_Problem statement_.
Return the data below exactly, please, but drop the pictures.

_Collected data_.
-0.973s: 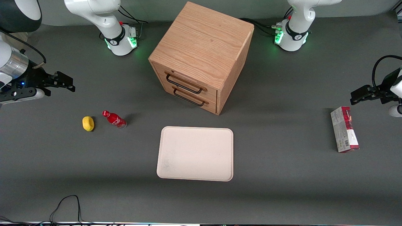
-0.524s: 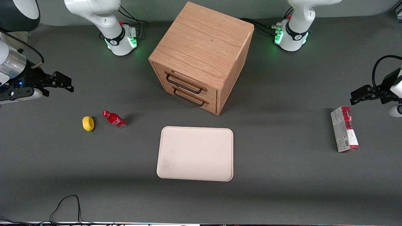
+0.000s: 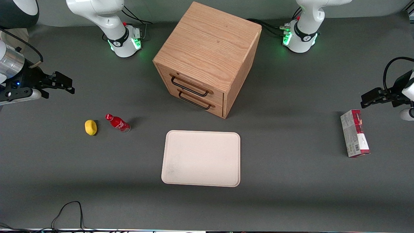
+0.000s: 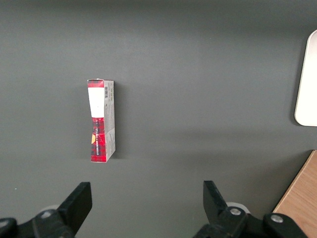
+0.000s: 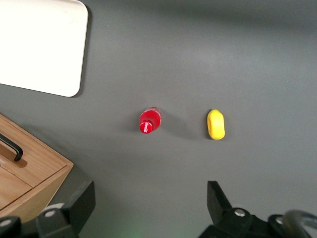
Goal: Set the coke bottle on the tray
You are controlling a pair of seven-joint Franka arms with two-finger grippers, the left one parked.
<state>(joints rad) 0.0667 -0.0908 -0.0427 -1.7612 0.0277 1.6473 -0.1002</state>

_Your solution_.
-0.973s: 
-0.524s: 
+0.000s: 
+0.000s: 
+0.000s: 
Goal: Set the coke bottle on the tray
You are controlling a pair of seven-joint Franka arms with two-finger grippers, the left one parked.
<state>(joints rad) 0.0667 -0.0908 -0.0427 -1.7612 0.0277 1.6473 -0.1002</state>

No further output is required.